## [EXERCISE INSTRUCTIONS]
One figure is the whole answer: the number of lines below that contain the word "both".

## [DATA SHOWN]
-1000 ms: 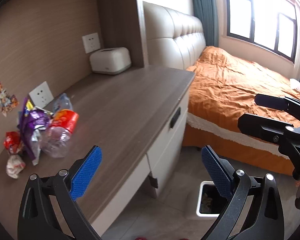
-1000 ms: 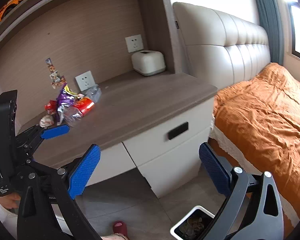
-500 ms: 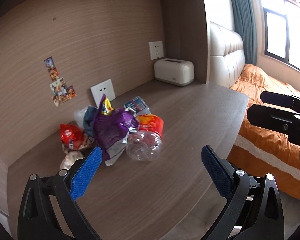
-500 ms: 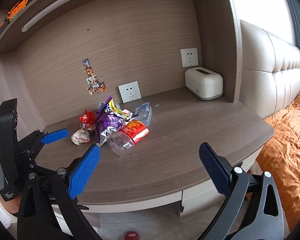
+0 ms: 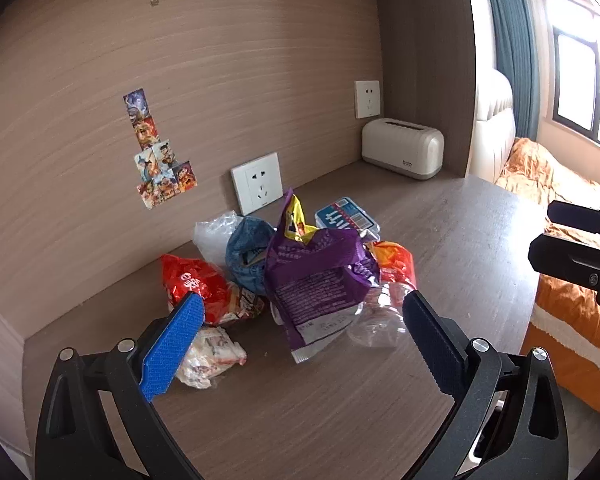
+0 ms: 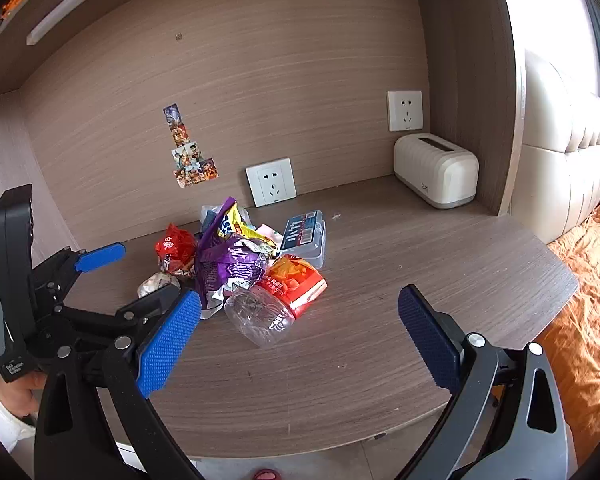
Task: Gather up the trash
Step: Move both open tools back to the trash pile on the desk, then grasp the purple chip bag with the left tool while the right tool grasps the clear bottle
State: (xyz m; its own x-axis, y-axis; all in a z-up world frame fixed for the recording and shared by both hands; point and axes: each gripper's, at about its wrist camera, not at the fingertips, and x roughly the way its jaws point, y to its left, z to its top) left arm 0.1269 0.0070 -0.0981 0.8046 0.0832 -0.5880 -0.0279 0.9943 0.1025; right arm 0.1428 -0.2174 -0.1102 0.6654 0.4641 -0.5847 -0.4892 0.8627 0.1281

## [OUTPUT FOR THIS TASK]
2